# What is required:
Set the listing down again in full, word for word, with the pictures left out.

○ ○ ○

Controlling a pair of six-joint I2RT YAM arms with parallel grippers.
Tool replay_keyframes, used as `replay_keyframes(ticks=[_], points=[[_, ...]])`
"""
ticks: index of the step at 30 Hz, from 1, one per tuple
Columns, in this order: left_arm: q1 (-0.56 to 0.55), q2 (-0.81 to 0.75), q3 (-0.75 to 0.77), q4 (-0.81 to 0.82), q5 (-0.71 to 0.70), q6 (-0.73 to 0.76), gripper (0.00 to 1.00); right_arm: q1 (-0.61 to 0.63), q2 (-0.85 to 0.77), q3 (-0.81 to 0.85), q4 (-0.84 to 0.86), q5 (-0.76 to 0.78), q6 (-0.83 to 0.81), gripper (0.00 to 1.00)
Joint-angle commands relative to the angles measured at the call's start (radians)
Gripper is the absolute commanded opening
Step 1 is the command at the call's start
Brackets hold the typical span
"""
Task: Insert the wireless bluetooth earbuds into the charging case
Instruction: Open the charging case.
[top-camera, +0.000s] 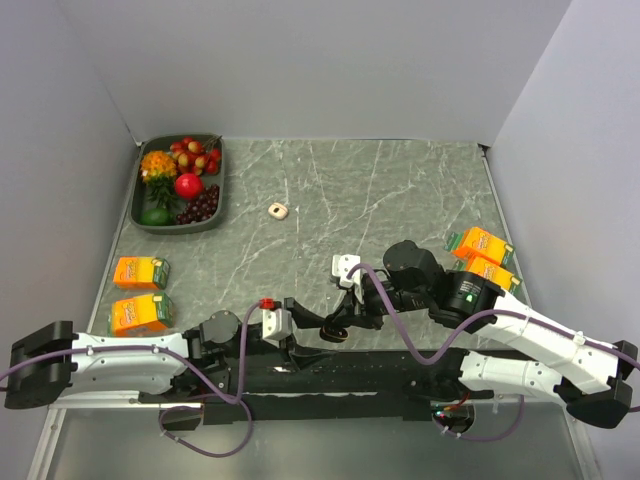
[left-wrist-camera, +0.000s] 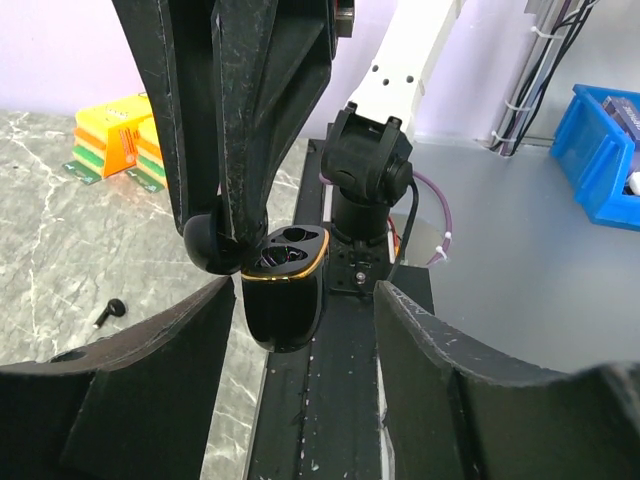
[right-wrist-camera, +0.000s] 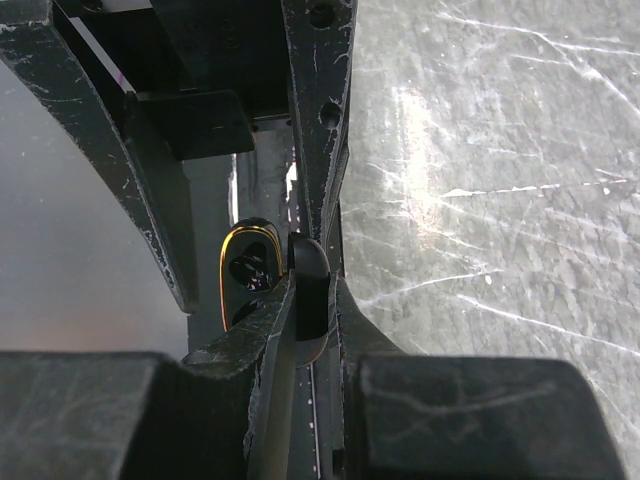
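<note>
- R gripper (right-wrist-camera: 306, 300) is pinching the glossy black pebble-shaped charging case (left-wrist-camera: 285, 300) by its lid, fingers nearly closed.
- L gripper (left-wrist-camera: 305, 292) is straddling the case, half-open, not clamping.
- Tiny black earbud (left-wrist-camera: 110, 311) is lying left of L gripper.

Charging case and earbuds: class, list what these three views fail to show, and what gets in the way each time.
1. Left wrist view: the charging case is open, but its wells are too dark to show any earbud inside.
2. Second earbud: one earbud lies on the table; the other appears in no view.
3. Right wrist view: the right gripper covers part of the case.
</note>
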Motion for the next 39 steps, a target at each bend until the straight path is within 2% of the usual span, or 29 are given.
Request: replay_keyframes(ticks=[1, 8, 11, 12, 16, 21, 23, 25, 26, 31, 32, 33, 34, 35, 39], points=[[0.004, -0.008, 0.042, 0.030, 0.025, 0.002, 0.64, 0.012, -0.003, 0.043, 0.033, -0.015, -0.018, 0.00], [0.002, 0.006, 0.047, 0.035, 0.038, 0.003, 0.57, 0.015, 0.009, 0.045, 0.037, -0.016, -0.018, 0.00], [0.004, 0.015, 0.053, 0.030, 0.045, 0.005, 0.50, 0.016, 0.008, 0.045, 0.038, -0.013, -0.017, 0.00], [0.004, 0.017, 0.056, 0.027, 0.047, 0.008, 0.43, 0.018, 0.008, 0.045, 0.038, -0.012, -0.017, 0.00], [0.004, 0.021, 0.054, 0.030, 0.048, 0.008, 0.35, 0.015, 0.003, 0.048, 0.038, -0.010, -0.014, 0.00], [0.002, 0.021, 0.056, 0.029, 0.041, 0.006, 0.37, 0.018, 0.003, 0.048, 0.038, -0.013, -0.015, 0.00], [0.004, 0.023, 0.056, 0.027, 0.039, 0.009, 0.35, 0.018, 0.005, 0.048, 0.038, -0.012, -0.015, 0.00], [0.004, 0.026, 0.051, 0.039, 0.035, 0.013, 0.16, 0.018, 0.006, 0.050, 0.038, -0.012, -0.015, 0.00], [0.004, 0.028, 0.045, 0.047, 0.030, 0.017, 0.01, 0.018, 0.006, 0.048, 0.039, -0.006, -0.014, 0.00], [0.004, 0.044, 0.016, 0.114, -0.014, 0.054, 0.01, 0.020, 0.002, 0.056, 0.047, 0.025, 0.006, 0.00], [0.002, 0.044, 0.007, 0.124, -0.027, 0.069, 0.01, 0.018, 0.002, 0.057, 0.045, 0.027, 0.006, 0.02], [0.002, 0.046, 0.002, 0.137, -0.037, 0.077, 0.01, 0.018, 0.000, 0.060, 0.047, 0.033, 0.009, 0.13], [0.002, 0.048, -0.004, 0.151, -0.047, 0.082, 0.01, 0.018, -0.002, 0.062, 0.048, 0.037, 0.016, 0.18], [0.004, 0.049, -0.018, 0.188, -0.062, 0.101, 0.01, 0.018, -0.003, 0.063, 0.048, 0.039, 0.019, 0.30], [0.004, 0.069, -0.044, 0.268, -0.114, 0.164, 0.01, 0.020, -0.014, 0.071, 0.064, 0.068, 0.043, 0.49]])
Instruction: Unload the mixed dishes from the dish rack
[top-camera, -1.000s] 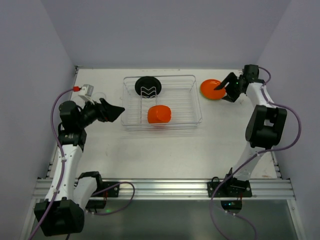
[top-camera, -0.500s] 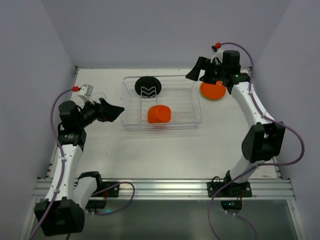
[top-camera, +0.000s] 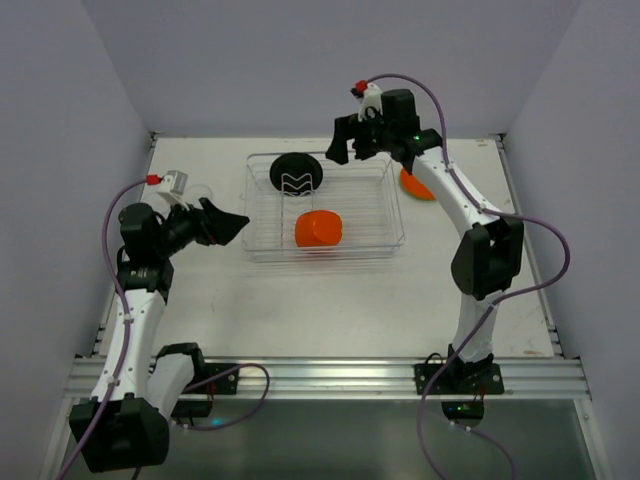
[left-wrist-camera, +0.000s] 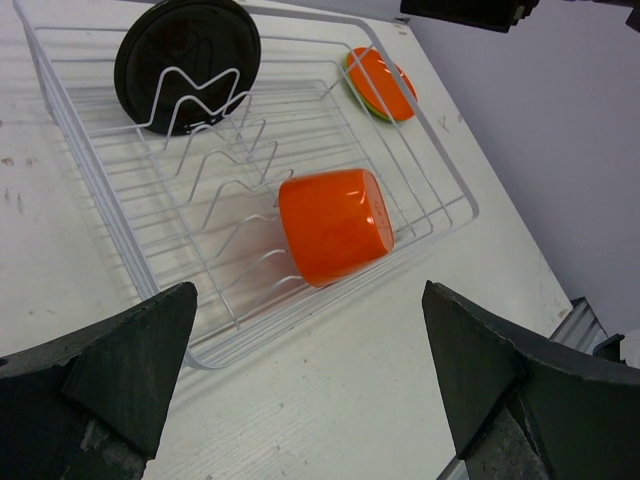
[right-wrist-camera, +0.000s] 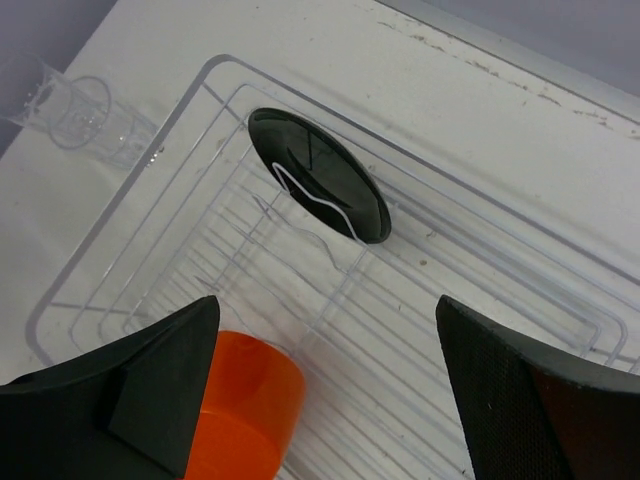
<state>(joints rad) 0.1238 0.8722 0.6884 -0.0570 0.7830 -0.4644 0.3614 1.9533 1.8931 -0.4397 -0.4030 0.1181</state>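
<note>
Hovering above the far right corner of the dish rack (top-camera: 248, 205), the right gripper (top-camera: 342, 150) is standing spread wide and empty. The black plate (top-camera: 295, 172) is standing on edge in the far-left slots, leftward of that gripper, which is nearer it than the left gripper (top-camera: 240, 225), likewise spread and empty.

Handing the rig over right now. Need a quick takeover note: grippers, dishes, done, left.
Left gripper: jaws open, empty, left of the dish rack.
Right gripper: jaws open, empty, above the rack's far right corner.
In rack: black plate upright in the slots, orange cup on its side.
Out: orange plate stacked on a green plate on the table right of the rack; clear glass cup left of it.
Left to do: black plate, orange cup.
</note>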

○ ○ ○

# Task output:
Controlling a pair of six-joint I2RT YAM arms with parallel grippers.
Tool replay_keyframes, used as `replay_keyframes(ticks=[_], points=[[_, ...]])`
"""
ticks: index of the step at 30 Hz, from 1, one per tuple
Columns, in this order: left_arm: q1 (-0.56 to 0.55), q2 (-0.81 to 0.75), q3 (-0.75 to 0.77), q4 (-0.81 to 0.82), q5 (-0.71 to 0.70), q6 (-0.73 to 0.76), gripper (0.00 to 1.00); right_arm: q1 (-0.61 to 0.63), q2 (-0.85 to 0.77), q3 (-0.81 to 0.85), q4 (-0.84 to 0.86), q5 (-0.76 to 0.78), q6 (-0.83 to 0.81), gripper (0.00 to 1.00)
Joint-angle commands relative to the angles measured at the call's start (radians)
Gripper is the absolute commanded opening
Step 1 is the command at the call's start
Brackets hold the typical span
"""
Task: Insert the wireless bluetooth earbuds into the charging case
Instruction: Open the charging case.
[top-camera, +0.000s] 
[left-wrist-camera, +0.000s] 
[right-wrist-camera, +0.000s] 
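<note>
- R gripper (right-wrist-camera: 306, 300) is pinching the glossy black pebble-shaped charging case (left-wrist-camera: 285, 300) by its lid, fingers nearly closed.
- L gripper (left-wrist-camera: 305, 292) is straddling the case, half-open, not clamping.
- Tiny black earbud (left-wrist-camera: 110, 311) is lying left of L gripper.

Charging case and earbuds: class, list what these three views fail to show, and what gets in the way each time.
1. Left wrist view: the charging case is open, but its wells are too dark to show any earbud inside.
2. Second earbud: one earbud lies on the table; the other appears in no view.
3. Right wrist view: the right gripper covers part of the case.
</note>
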Motion for the next 39 steps, a target at each bend until the straight path is within 2% of the usual span, or 29 are given.
Request: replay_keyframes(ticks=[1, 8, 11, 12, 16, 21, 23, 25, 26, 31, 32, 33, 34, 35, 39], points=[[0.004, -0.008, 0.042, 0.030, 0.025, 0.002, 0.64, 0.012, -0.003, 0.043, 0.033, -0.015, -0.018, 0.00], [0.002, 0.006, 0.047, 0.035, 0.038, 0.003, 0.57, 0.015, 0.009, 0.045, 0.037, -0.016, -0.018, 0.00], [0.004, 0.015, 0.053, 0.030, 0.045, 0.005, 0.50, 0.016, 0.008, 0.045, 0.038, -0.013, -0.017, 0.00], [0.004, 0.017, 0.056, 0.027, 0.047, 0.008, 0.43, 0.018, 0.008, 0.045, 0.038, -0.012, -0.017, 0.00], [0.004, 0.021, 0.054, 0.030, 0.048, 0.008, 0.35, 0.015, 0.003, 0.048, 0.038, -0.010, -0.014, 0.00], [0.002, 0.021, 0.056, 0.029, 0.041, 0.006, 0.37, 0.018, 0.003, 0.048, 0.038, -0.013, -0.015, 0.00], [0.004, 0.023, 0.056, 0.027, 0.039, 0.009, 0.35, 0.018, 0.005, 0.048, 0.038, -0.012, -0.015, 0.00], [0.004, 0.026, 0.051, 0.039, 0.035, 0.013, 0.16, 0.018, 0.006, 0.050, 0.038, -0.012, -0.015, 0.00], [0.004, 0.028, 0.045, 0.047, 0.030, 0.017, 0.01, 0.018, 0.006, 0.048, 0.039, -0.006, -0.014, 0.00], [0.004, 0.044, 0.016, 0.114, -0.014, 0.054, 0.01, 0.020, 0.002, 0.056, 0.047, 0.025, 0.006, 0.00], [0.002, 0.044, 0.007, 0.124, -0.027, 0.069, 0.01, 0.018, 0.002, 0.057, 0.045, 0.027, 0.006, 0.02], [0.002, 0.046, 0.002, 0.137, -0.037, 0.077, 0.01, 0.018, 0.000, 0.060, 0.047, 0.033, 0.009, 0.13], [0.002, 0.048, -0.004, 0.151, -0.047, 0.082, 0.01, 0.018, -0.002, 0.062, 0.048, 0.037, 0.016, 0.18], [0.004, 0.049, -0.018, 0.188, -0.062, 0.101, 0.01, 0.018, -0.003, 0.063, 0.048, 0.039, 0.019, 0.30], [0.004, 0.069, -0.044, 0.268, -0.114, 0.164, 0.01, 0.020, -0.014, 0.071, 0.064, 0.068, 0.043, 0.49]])
Instruction: Unload the mixed dishes from the dish rack
[top-camera, -1.000s] 
[top-camera, -0.500s] 
[top-camera, +0.000s] 
[left-wrist-camera, +0.000s] 
[right-wrist-camera, +0.000s] 
<state>(joints rad) 0.1238 0.8722 0.6884 -0.0570 0.7830 -0.4644 0.3614 1.9533 1.8931 -0.4397 -0.4030 0.1181</state>
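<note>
Hovering above the far right corner of the dish rack (top-camera: 248, 205), the right gripper (top-camera: 342, 150) is standing spread wide and empty. The black plate (top-camera: 295, 172) is standing on edge in the far-left slots, leftward of that gripper, which is nearer it than the left gripper (top-camera: 240, 225), likewise spread and empty.

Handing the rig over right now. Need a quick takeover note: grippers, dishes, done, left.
Left gripper: jaws open, empty, left of the dish rack.
Right gripper: jaws open, empty, above the rack's far right corner.
In rack: black plate upright in the slots, orange cup on its side.
Out: orange plate stacked on a green plate on the table right of the rack; clear glass cup left of it.
Left to do: black plate, orange cup.
</note>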

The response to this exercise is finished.